## DIRECTIONS
Restate every line of the material that follows, word for word.

## GIVEN DATA
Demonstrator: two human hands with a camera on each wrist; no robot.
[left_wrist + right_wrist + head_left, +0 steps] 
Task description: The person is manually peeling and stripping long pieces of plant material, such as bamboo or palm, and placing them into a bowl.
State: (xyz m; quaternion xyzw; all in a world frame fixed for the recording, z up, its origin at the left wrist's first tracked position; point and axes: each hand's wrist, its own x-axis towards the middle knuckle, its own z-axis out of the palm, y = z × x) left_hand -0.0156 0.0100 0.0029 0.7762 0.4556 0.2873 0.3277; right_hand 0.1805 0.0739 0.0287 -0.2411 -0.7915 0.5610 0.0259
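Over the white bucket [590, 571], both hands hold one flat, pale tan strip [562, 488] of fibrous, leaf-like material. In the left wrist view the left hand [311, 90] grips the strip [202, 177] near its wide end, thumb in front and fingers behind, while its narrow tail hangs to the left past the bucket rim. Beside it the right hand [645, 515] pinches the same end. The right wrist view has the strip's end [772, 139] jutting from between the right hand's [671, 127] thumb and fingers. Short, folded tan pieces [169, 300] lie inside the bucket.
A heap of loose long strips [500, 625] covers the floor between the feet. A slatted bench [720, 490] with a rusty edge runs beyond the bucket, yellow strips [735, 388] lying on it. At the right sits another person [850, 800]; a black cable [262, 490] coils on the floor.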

## RESULT OF THIS EXERCISE
Demonstrator: two human hands with a camera on each wrist; no robot.
[left_wrist + right_wrist + head_left, +0 steps] 
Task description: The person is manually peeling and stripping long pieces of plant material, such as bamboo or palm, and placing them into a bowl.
State: (xyz m; quaternion xyzw; all in a world frame fixed for the recording, z up, its origin at the left wrist's first tracked position; point and axes: each hand's wrist, its own x-axis towards the middle knuckle, its own z-axis out of the palm, y = z × x) left_hand -0.0156 0.0100 0.0029 0.7762 0.4556 0.2873 0.3277; right_hand 0.1805 0.0739 0.0287 -0.2411 -0.7915 0.5610 0.0259
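Over the white bucket [590, 571], both hands hold one flat, pale tan strip [562, 488] of fibrous, leaf-like material. In the left wrist view the left hand [311, 90] grips the strip [202, 177] near its wide end, thumb in front and fingers behind, while its narrow tail hangs to the left past the bucket rim. Beside it the right hand [645, 515] pinches the same end. The right wrist view has the strip's end [772, 139] jutting from between the right hand's [671, 127] thumb and fingers. Short, folded tan pieces [169, 300] lie inside the bucket.
A heap of loose long strips [500, 625] covers the floor between the feet. A slatted bench [720, 490] with a rusty edge runs beyond the bucket, yellow strips [735, 388] lying on it. At the right sits another person [850, 800]; a black cable [262, 490] coils on the floor.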

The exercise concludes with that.